## [ASSIGNED TASK]
Keep every word of the listing and drop the images when you write it out.

___ EXERCISE DATA ___

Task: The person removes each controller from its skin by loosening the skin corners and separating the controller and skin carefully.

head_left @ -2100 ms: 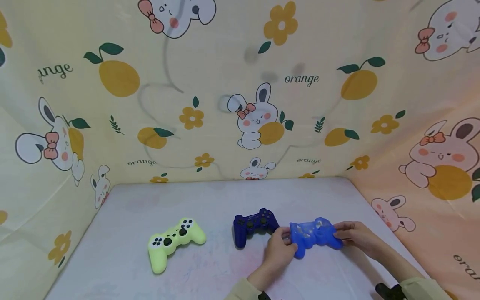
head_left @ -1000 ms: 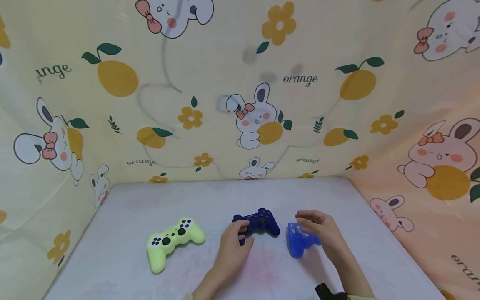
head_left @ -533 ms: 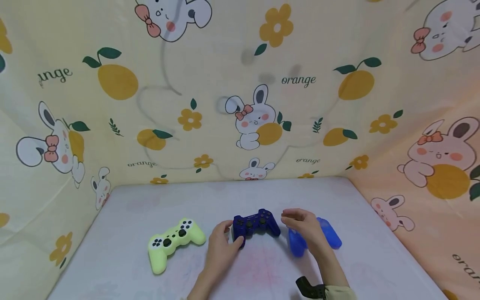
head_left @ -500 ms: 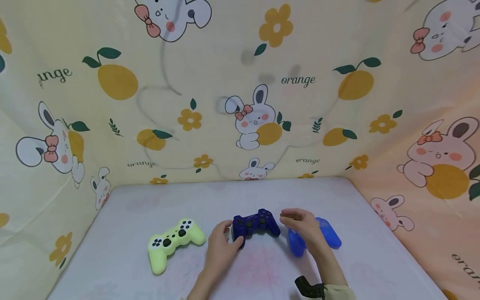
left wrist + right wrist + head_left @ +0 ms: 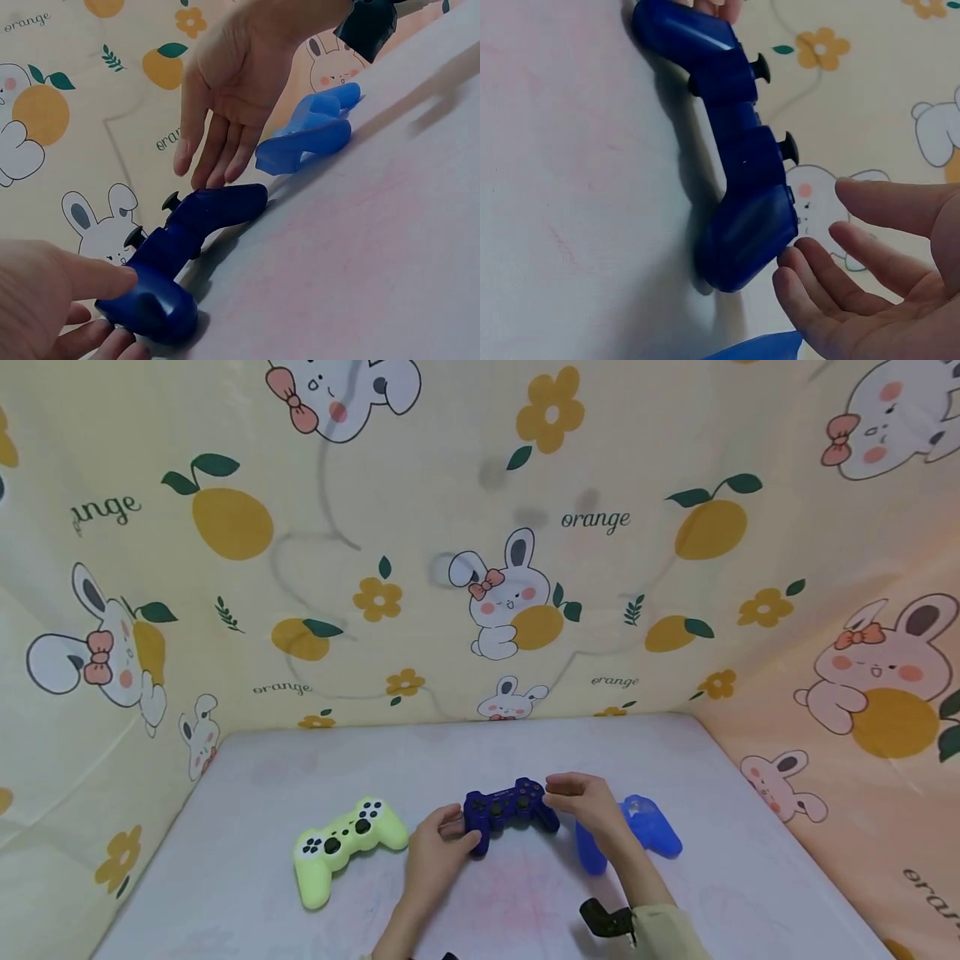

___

## [RESULT FOR THIS TASK]
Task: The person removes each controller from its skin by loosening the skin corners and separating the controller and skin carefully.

head_left @ -2100 ms: 
head_left @ -1000 ms: 
head_left @ -533 ms: 
head_left @ -500 ms: 
left wrist + right wrist + head_left @ +0 ms: 

Nothing further remains in the output.